Witten. . In der S 5 von Dortmund nach Witten herrscht gähnende Leere, obwohl sie nur stündlich fährt. Fahrgäste sind mit dem Notfahrplan ganz zufrieden.
Die Efa ist eine falsche Schlange: Da behauptet sie auf meine Anfrage hin doch steif und frech, die S 5 würde auch um 10.11 Uhr von Dortmund nach Witten fahren. Ich hab ihr geglaubt – ist doch schließlich die elektronische Fahrplanauskunft der Bahn. Und so hatte ich plötzlich am Hauptbahnhof ganz viel Zeit. Die S 5 fährt nämlich in diesen Streiktagen nur stündlich – wie ich jetzt weiß.
Aber die unerwartet gewonnene halbe Stunde wurde mir nicht lang. Am Geldautomat, beim Bäcker und im Zeitschriftenladen waren die Warteschlagen genauso lang wie immer im Dortmunder Bahnhof. „Streik? Da krieg ich nichts von mit“, sagt die Brötchenverkäuferin kurz und knapp – und dann gar nichts mehr. Überhaupt: Die Stimmung ist nicht gut in der Bahnhofshalle. Viele haben einen Koffer in der Hand und ein großes Fragezeichen in den Augen. „Verdammt, nun machen Sie schon – das kann doch nichts so kompliziert sein“, schimpft ein ungeduldiger älterer Herr mit der jungen Dame an der Information. Es scheint aber doch kompliziert zu sein: Sie blättert und tippt und blättert . . .
S-Bahn nach Winterberg?
Oben an der S-Bahn nach Witten herrscht dagegen feiertägliche Ruhe. Es scheint fast, als wären die Revier-Pendler alle kollektiv mit im Streik. Nur ein Pärchen steht unschlüssig am Gleis und diskutiert. „Sorry, wissen Sie ob diese Zug fährt nach Winterberg?“, fragt mich der Mann schließlich offenbar verzweifelt. Nein, tut er nicht. Das tut mir leid: Als Holländer möchte man auf dem Weg in die Berge ja wirklich nicht gerade bundesdeutschen Bahnstreik stranden.
Auch in der Bahn ist es leer. „Ja verrückt – sonst ist mehr los“, sagt Verona, die es sich mit einem Buch an einem Fensterplatz gemütlich gemacht hat, und schaut sich verwundert um.

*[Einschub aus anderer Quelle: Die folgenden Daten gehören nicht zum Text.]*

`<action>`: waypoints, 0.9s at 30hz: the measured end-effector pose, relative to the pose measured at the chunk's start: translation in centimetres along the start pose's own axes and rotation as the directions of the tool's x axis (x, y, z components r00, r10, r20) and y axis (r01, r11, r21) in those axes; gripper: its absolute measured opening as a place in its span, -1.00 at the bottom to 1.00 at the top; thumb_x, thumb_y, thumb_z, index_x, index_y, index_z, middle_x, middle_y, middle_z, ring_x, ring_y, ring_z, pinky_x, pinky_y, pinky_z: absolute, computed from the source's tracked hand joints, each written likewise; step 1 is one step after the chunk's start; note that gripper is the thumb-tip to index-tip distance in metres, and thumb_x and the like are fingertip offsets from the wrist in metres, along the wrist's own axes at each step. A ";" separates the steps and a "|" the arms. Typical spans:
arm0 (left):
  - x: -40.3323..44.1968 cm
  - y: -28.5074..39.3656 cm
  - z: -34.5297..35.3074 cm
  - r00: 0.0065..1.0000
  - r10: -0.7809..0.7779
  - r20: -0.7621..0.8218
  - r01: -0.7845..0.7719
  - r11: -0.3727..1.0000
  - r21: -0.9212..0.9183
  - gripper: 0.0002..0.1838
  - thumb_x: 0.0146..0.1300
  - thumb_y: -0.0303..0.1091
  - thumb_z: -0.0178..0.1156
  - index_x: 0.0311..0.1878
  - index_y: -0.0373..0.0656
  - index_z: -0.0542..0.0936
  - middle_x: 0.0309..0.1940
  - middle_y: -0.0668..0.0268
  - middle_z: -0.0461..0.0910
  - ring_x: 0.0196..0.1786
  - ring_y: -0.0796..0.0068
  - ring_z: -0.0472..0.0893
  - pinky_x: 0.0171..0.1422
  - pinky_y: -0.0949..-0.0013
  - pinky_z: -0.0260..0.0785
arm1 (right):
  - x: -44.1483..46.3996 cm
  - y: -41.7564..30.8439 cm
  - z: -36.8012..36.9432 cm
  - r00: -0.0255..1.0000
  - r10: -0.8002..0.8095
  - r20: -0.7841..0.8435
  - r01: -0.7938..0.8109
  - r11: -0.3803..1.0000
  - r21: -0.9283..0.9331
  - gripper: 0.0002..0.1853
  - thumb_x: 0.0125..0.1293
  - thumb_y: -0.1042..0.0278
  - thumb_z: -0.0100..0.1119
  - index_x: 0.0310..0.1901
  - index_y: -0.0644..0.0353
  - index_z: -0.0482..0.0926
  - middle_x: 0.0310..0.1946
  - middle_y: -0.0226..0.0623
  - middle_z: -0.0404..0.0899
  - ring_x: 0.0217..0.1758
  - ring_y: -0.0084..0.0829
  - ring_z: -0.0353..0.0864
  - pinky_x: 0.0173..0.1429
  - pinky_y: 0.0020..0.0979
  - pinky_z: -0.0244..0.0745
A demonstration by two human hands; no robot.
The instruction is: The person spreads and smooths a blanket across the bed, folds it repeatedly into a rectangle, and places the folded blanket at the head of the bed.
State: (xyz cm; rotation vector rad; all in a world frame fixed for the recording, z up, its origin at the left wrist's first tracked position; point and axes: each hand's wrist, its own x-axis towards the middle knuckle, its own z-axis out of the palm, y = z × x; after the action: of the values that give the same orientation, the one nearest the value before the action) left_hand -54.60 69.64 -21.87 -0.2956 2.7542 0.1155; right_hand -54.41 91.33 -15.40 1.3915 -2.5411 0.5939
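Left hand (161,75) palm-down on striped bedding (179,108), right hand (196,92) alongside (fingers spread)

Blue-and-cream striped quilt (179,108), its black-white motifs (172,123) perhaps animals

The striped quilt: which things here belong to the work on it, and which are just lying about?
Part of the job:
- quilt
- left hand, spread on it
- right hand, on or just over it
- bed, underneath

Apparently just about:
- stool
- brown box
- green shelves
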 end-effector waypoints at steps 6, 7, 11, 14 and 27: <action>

Die 17-Jährige fährt regelmäßig von Kamen nach Annen zur Schule. Durch die veränderten Abfahrtszeiten wird sie viel zu früh ankommen – so wie auch in den letzten Tagen – aber die Schülerin bleibt entspannt: „Es bringt mich nicht rasch aus der Ruhe, nur weil sich mal etwas verändert“, sagt sie. „Dann ist das halt mal so.“ Und außerdem könne sie Zeit gut nutzen: Dafür gebe es schließlich Bücher.
Streikrecht sei wichtig
Ob der Streik politisch richtig und angemessen ist, darüber will die 17-Jährige nicht urteilen. „Eine Woche ist natürlich lang – aber anderseits ist das Streikrecht sehr wichtig – für Lokführer ebenso wie für Erzieherinnen.“
Schwuppdiwupp: Barop, Kruckel, und schon sind wir da. „Die nächste ist Annen, da muss ich raus.“ Ich komme mit. Verona spaziert zügig Richtung Schule, auf dem ansonsten leeren Bahnsteig bleibt eine Mutter mit ihrem kleinen Kind stehen und schaut sich fragend um. „Und wie komm ich jetzt von hier hoch zum Schnee?“
Campingbus als Überraschung
Dabei ist Nadine Funk bislang ganz zufrieden mit ihrer Verbindung von Werne nach Witten. „Ich hab mich im Internet kurz und knapp informiert: Zahlen, Daten, Fakten, das ist mein Ding.“ Und alles habe gut geklappt. Eigentlich ist die junge Mutter gar keine Bahnfahrerin, aber gestern musste sie mit Töchterchen Amelie in den Zug steigen, weil sie hier ein Auto gekauft hat. Einen alten Campingbus, als Überraschung für den Liebsten.
Ob sie wohl je auf dem Schnee angekommen ist? „Warum ist denn hier nicht der Weg zur Bushaltestelle ausgeschildert?“, schimpft die Wernerin. Keine Ahnung. Sicher ist aber: Mit dem Streik hat das wirklich nichts zu tun.